The Mysterious Value of Beauty in Orthodox Art and Worship: Opening the Eyes of the Deep Heart


By Fr. Lawrence Russell, Annunciation Church – Santa Maria, California


Easily, the most common verbal response of the visitors who enter our temple and gaze upon its harmonious architecture and iconography for the first time is, “Beautiful.” Often, in their vocalizing of the word its four syllables are stretched, as words frequently are when we are struck by wonder: “Beee-uuuu-tiii-ful.” For those familiar with the story of the conversion of Russia to the Orthodox Faith– as recorded in the Russian Primary Chronicle—you will recall that being struck by the beauty of Orthodox art and worship is an experience which echoes across the centuries, or so it seems. The legates that Prince Vladimir sent out to find a fitting faith for the Rus described the worship of the Greeks with the following words: “And we went into the Greek lands, and we were led into a place where they serve their God, and we did not know where we were, in heaven or on earth; and do not know how to tell about this…We cannot forget that beauty! (italics added).   

Beauty is evangelical in its witness to Orthodoxy! Orthodox art and craftsmanship are a visual dimension of the Faith, a quiet gazing at the Faith. Even natural beauty and art have a way of quieting our generally overactive and self-absorbed minds, of giving the “still, small voice of God” a chance to be heard in the midst of the whirlwinds, the fires and the earthquakes of life. (1 Kings 19:11-13) Beauty addresses the soul, reaching the heart through surprise, through wonder, through the depth of contemplation. It is that call to a deeper gaze that is mysteriously accompanied by a fullness of joy, by tears, or a sigh that expresses humility and gratitude for the grace of being “included.” 
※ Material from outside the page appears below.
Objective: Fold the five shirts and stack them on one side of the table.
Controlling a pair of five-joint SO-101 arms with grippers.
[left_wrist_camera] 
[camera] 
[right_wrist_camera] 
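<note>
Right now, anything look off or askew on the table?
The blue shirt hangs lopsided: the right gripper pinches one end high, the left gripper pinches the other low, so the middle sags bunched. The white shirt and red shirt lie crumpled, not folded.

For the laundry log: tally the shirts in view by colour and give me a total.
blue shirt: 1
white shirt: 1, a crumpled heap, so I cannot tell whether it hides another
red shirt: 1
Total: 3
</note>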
The Russian novelist, Alexander Solzhenitsyn, once commented on Fyodor Dostoevsky’s cryptic but somehow compelling phrase, “Beauty will save the world.”  He proposed that: “The persuasiveness of a true work of art is completely irrefutable; it prevails even over a resisting heart.” But a heart resistant to what? Perhaps, as Solzhenitsyn goes on the suggest, resistant to the more obvious “shoots” of Truth and Goodness. These three, Truth, Goodness and Beauty make up the “old trinity” of eternal values. Does it seem to you, as it does to me, that the wordless “message” of sacred beauty is capable of breaking through the shells of hearts otherwise hardened or too busy to pause and consider what is beyond the surface of things? Are we not living in a time, particularly in the so-called ‘West,’ when the sacredness of the Word as a medium to express Truth is progressively being obfuscated by the so-called Information Age, a devaluing by profit-mindfulness. The increasing individualization of each person’s “own truth,” often shades Divine Truth with Pontius Pilate’s cynical question: “What is truth?”  

And is there not also a corresponding and growing absence of true and careful craftsmanship serving as an affirmation of the Goodness of Creation? Instead, we are being increasingly swept up in the pervasive, care-free utilitarianism of automated, mass production. Ours is a culture of the disposable, of things destined at their very origin for the garbage heap. How is God’s benediction which He pronounced over all that He made- “and it was very good”- affirmed by intending to create piles and piles of garbage?

Perhaps, Solzhenitsyn’s observation that Dostoevsky’s words should be seen as a prophecy is correct.  That mankind indifferent to Divine Truth and Divine Goodness will find that “the whimsical, unpredictable, and ever surprising shoot of Beauty will force its way through and soar up…thereby fulfilling the task of all three.”  Yes, it is a much desired prophecy- especially in the face of an Age of Information where words purposefully “fall to the ground” (1Sam. 3:19) and an endless conveyor belt full of commodities destined for the garbage heap turns.  Against this, the Orthodox Church stands for the “Old Trinity,” and gives the shoot of Divine Beauty a chance to save us from such a false vision of life. Is our temple such a stand? Yes, I believe it is.